While most of their colleagues were out of town for the Thanksgiving recess, the 12 bipartisan members of the supercommittee—officially known as the Joint Select Committee on Deficit Reduction—threw in the towel and came up empty-handed after three months of open hearings and closed-door talks. Their legislative charge had been to produce a blueprint for $1.2 trillion in savings toward reducing the size of the federal deficit. Congress seems to have its eye on the big picture to ensure reelection and party control, while for the American people the big picture is creating jobs and improving the economy.
Something's not working. It's called governing. Nothing seems to move on a large scale without the threat of a deadline unmet or fiscal catastrophe in its place. So went the last-minute agreement to raise the federal debt ceiling—a negotiation that created the supercommittee. The threat of automatic spending cuts in the event of a failed deficit reduction deal seems not to worry legislators in Washington: those cuts won't take place until 2013. That leaves a whole year for representatives and senators to look for ways to pass new legislation aimed at avoiding the cuts. Already, Sen. John McCain (R-AZ) has said he wants to exempt the military from the automatic cuts. Half the spending reductions would come from the security side of the budget and the other from the rest of federal appropriations.

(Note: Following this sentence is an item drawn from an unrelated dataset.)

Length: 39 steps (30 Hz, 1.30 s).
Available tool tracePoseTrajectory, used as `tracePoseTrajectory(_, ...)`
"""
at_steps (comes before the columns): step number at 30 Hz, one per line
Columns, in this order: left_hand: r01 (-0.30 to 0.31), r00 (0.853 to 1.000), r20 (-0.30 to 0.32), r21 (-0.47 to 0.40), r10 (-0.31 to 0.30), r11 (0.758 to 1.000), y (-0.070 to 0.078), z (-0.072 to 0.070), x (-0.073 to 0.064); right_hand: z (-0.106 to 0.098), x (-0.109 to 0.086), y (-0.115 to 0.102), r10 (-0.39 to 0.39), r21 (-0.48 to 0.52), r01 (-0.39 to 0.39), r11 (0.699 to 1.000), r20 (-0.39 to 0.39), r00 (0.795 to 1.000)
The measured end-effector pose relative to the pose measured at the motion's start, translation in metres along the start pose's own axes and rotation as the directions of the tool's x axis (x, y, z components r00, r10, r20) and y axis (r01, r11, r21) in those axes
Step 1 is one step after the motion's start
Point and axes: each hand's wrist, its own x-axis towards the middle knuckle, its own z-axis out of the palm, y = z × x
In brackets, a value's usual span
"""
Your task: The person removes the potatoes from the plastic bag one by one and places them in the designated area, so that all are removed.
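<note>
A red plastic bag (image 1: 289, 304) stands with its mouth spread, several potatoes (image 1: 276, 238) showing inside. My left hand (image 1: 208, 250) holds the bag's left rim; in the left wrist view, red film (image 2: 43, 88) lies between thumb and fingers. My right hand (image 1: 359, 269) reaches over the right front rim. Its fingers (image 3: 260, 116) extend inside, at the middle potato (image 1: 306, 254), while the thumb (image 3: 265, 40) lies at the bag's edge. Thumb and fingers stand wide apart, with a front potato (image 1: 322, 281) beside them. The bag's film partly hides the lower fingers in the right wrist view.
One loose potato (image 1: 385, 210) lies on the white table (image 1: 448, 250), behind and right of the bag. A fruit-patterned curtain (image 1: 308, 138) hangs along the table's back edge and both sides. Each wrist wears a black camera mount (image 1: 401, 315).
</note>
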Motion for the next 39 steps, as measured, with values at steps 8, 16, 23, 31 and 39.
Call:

When we step back from the big-picture scenario, Congress has been able to get its work done, with the intention at least of meeting schedules, so long as they can be flexed. Three appropriations bills, combined into a single spending package, have passed Congress, along with a second continuing resolution carrying fiscal 2012 spending at 2011 levels until December 16. The funding for the National Endowment for the Arts (NEA) has been passed on the House floor at $135 million, and the Senate appropriators have okayed a companion bill maintaining the NEA money at the 2011 level of $155 million. Work isn't done on the final spending measure requiring agreement between the two chambers, but at least the parameters have been set for reaching an agreement. What's more, House Interior Appropriations Subcommittee chair Rep. Mike Simpson (R-ID) succeeded in shepherding a bill through the House that preserves the congressional mandate allocating 40% of NEA program funds to the states, and directing the NEA to consult with the states on important matters such as defining the requirements for state matching funds and the conditions for waiver of the match.
Some good news comes out of the Senate, too. The Committee on Health, Education, Labor and Pensions approved with bipartisan support a bill to reauthorize the Elementary and Secondary Education Act, languishing on the congressional to-do list for the past four or five years. The measure, sponsored by the committee's chair, Sen. Tom Harkin (D-IA), and its ranking Republican, Sen. Mike Enzi (R-WY), supports arts education by maintaining the arts as a core academic subject and broadening the opportunities in the statute for funding support of activities addressing the core subjects.
The big picture may be too full of oversized consequences for our federal legislators to take on the serious task of governing. At least on some of the details, such as federal support for the arts and priorities in education, they get it right.